Proposal: AI Content Disclosure Header

nrmitchi · 5 days ago

This seems like a (potential) solution looking for a nail-shaped problem.

Yes, there is a huge problem with AI content flooding the field, and being able to identify/exclude it would be nice (for a variety of purposes)

However, the issue isn't that content was "AI generated"; as long as the content is correct, and is what the user was looking for, they don't really care.

The issue is content that was generated en-masse, is largely not correct/trustworthy, and serves only to to game SEO/clicks/screentime/etc.

A system where the content you are actually trying to avoid has to opt in is doomed for failure. Is the purpose/expectation here that search/cdn companies attempt to classify, and identify, "AI content"?

TylerE · 5 days ago

It's the evil bit, but unironically.

edoceo · 5 days ago

For today's lucky 10k:

https://www.ietf.org/rfc/rfc3514.txt

Note date published

yahoozoo · 5 days ago

It says in the first paragraph it’s for crawlers and bots. How many humans are inspecting the headers of every page they casually browse? An immediate problem that could potentially be addressed by this is the “AI training on AI content” loop.

TrueDuality · 5 days ago

How many of the makers of these trash SEO sites are going to voluntarily identify their content as AI generated?

nrmitchi · 5 days ago

It would still be required for the content producer (ie, the content-spam-farm) to label their content as such.

The current approach is that the content served is the same for humans and agents (ie, a site serves consistent content regardless of the client), so who a specific header is "meant for" is a moot point here.

nikolayasdf123 · 5 days ago

I believe this is why Google did SynthID https://deepmind.google/science/synthid/

throwaway13337 · 5 days ago

Can we have a disclosure for sponsored content header instead?

I'd love to browse without that.

It does not bother me that someone used a tool to help them write if the content is not meant to manipulate me.

Let's solve the actual problem.

handfuloflight · 5 days ago

We already have those legally mandated disclosures per the FTC.

AKSF_Ackermann · 5 days ago

It feels like a header is the wrong tool for this, even if you hypothetically would want to disclose that, would you expect a blog cms to offer the feature? Or a web browser to surface it?

weddpros · 5 days ago

Maybe we should avoid training AI with AI-generated content: that's a use case I would defend.

Still I believe MIME would be the right place to say something about the Media, rather than the Transport protocol.

On a lighter note: we should consider second order consequences. The EU commission will demand its own EU-AI-Disclosure header be send to EU citizens, and will require consent from the user before showing him AI generated stuff. UK will require age validation before showing AI stuff to protect the children's brains. France will use the header to compute a new tax on AI generated content, due by all online platform who want to show AI generated content to french citizens.

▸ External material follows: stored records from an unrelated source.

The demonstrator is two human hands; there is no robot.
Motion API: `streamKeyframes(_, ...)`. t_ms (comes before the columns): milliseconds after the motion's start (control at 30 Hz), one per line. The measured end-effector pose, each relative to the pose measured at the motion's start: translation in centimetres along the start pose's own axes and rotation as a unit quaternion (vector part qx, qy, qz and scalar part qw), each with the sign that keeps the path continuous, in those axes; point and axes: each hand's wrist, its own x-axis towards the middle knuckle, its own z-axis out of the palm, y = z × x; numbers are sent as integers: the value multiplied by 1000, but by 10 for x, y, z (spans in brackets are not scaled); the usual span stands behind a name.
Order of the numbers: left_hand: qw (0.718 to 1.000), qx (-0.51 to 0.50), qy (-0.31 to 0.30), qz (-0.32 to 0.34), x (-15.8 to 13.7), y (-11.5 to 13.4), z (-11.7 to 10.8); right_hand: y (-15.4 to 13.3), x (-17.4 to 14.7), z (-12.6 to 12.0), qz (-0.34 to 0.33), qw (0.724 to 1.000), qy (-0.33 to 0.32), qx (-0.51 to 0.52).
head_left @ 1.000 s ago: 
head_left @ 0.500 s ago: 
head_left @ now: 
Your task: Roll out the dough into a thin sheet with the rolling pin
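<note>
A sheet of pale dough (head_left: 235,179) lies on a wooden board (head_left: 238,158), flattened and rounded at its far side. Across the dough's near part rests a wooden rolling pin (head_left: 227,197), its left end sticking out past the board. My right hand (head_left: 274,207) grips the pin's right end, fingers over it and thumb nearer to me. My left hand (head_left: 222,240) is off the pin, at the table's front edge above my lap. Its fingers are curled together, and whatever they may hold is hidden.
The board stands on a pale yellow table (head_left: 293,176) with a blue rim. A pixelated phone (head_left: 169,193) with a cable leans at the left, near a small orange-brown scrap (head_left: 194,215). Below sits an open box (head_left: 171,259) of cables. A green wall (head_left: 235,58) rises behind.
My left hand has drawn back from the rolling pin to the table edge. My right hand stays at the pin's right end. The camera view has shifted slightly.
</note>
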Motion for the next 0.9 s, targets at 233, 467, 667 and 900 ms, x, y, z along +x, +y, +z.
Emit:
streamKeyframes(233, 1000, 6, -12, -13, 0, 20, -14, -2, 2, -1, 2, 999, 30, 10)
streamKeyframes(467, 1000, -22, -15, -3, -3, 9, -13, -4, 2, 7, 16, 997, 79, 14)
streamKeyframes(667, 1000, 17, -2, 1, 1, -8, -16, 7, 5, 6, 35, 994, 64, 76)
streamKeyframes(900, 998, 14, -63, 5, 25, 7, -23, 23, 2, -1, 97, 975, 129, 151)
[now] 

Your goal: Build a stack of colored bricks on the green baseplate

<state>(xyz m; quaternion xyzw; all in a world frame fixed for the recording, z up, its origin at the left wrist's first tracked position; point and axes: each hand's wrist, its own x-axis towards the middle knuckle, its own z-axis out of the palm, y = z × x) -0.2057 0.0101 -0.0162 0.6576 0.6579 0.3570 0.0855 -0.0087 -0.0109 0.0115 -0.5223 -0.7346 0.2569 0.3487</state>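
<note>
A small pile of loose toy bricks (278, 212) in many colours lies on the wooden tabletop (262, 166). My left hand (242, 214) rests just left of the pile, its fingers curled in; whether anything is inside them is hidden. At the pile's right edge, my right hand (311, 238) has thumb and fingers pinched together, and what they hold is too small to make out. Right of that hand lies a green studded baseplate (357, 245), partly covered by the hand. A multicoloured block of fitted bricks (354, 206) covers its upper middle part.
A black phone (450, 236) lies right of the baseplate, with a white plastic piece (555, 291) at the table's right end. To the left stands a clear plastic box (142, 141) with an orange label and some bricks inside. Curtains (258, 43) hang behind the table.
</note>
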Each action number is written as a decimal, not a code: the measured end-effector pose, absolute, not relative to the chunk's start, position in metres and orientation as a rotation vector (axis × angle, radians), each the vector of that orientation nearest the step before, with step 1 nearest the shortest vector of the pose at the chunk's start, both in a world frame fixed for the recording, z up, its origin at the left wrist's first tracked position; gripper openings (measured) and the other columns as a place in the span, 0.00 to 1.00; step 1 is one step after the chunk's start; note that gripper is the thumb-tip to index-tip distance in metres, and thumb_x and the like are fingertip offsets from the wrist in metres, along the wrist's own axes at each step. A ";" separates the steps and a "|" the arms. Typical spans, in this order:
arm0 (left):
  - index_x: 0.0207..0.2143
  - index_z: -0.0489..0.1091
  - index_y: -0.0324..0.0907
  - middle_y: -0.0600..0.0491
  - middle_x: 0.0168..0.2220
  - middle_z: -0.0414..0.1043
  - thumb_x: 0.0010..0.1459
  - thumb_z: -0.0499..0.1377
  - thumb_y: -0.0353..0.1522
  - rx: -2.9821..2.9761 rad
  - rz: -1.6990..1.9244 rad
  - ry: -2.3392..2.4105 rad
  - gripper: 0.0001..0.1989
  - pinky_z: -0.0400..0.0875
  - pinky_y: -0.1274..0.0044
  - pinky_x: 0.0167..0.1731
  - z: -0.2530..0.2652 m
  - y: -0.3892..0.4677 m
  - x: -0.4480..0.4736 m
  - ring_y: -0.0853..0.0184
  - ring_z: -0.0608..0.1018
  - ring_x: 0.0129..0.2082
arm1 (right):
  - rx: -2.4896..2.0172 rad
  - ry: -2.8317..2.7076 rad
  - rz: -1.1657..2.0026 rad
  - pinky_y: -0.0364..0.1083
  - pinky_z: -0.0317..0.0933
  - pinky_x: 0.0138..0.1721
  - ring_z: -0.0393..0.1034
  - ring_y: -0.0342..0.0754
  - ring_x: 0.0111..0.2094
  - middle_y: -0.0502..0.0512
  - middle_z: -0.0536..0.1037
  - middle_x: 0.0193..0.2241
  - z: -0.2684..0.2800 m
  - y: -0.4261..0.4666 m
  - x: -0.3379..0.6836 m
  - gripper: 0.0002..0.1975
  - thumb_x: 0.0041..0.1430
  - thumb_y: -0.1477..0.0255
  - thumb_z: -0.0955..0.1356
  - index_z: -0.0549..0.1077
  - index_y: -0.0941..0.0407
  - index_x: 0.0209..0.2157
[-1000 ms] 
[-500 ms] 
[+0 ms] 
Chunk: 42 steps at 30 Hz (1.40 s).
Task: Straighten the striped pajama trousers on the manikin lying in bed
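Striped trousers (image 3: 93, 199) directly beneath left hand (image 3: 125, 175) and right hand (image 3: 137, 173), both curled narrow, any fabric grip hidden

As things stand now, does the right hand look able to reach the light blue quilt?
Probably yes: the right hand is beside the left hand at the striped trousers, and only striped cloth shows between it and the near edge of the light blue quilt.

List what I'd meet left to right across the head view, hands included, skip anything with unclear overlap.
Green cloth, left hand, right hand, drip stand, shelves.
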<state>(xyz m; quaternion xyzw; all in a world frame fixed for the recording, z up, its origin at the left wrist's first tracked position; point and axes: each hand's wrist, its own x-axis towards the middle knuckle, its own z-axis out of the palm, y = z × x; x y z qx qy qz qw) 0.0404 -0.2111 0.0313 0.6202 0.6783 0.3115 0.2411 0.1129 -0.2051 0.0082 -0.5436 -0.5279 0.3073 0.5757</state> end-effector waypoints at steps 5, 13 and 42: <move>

That's a Pandora box I wouldn't even talk about, much less open...

ronsor · 5 days ago

> The EU commission will demand its own EU-AI-Disclosure header be send to EU citizens, and will require consent from the user before showing him AI generated stuff. UK will require age validation before showing AI stuff to protect the children's brains. France will use the header to compute a new tax on AI generated content, due by all online platform who want to show AI generated content to french citizens.

I think the recent drama related to the UK's Online Safety Act has shown that people are getting sick of country-specific laws simply for serving content. The most likely outcome is sites either block those regions or ignore the laws, realizing there is no practical enforcement avenue.

blibble · 5 days ago

> Maybe we should avoid training AI with AI-generated content: that's a use case I would defend.

if this takes off I'll:

   - tag my actual content (so they won't train on it)
   - not tag my infinite spider web of automatically generated slop output (so it'll poison the models)

win win!

ronsor · 5 days ago

then they'll start ignoring the header and it'll be useless

(of course, it was never going to be useful)

paulddraper · 5 days ago

Content-Type/MIME type is for the format.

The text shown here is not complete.